* EXERCISE BRIEF *
The lines below that include the word "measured" are to be reported.

* DATA BLOCK *
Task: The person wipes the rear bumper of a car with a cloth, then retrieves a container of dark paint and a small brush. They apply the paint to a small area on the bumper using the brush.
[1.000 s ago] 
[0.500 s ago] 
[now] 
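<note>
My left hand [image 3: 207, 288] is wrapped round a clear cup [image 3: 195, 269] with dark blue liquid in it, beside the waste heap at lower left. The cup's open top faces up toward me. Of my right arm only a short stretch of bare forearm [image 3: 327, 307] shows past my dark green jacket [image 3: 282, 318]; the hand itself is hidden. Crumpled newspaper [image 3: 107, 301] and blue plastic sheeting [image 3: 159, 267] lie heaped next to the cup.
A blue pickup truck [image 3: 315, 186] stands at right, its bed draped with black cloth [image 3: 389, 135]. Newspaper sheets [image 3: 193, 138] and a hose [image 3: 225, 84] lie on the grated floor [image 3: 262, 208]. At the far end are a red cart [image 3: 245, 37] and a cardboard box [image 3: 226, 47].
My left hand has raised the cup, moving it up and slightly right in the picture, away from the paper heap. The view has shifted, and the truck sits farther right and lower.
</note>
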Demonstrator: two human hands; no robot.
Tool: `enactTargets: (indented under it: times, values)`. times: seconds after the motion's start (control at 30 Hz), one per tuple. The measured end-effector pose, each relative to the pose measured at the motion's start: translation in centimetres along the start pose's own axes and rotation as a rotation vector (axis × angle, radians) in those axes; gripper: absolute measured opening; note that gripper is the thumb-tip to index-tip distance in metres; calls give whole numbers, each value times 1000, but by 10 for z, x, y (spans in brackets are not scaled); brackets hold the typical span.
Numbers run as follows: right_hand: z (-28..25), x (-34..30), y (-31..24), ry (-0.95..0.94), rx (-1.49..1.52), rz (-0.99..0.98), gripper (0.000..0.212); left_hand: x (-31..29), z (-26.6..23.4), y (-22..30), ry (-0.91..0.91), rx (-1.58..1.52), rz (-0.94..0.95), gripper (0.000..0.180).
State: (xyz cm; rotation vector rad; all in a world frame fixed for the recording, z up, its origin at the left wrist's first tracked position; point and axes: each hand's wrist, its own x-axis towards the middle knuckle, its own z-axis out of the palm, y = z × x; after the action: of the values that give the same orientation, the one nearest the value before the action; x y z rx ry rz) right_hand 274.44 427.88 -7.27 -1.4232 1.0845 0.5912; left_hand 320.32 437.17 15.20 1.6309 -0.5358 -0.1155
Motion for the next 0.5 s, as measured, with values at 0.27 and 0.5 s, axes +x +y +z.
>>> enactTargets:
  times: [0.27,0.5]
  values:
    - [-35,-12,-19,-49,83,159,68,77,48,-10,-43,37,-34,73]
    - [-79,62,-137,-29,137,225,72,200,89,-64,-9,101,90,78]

* TASK RESPONSE *
Tool: `enactTargets: (indented under it: times, values)`. times: seconds after the motion's start (control at 30 Hz), one per tuple. The measured end-effector pose, each relative to the pose measured at the motion's start: translation in centimetres along the start pose's own axes and rotation as a rotation vector (axis × angle, radians) in those axes; gripper: absolute measured opening; note that gripper is the thumb-tip to index-tip distance in metres; calls give whole numbers, each value times 1000, but by 10 for z, x, y (spans in brackets are not scaled); brackets hold the typical span.
Motion for the next 0.5 s, as measured, with values at 0.27 and 0.5 s, axes +x +y +z.

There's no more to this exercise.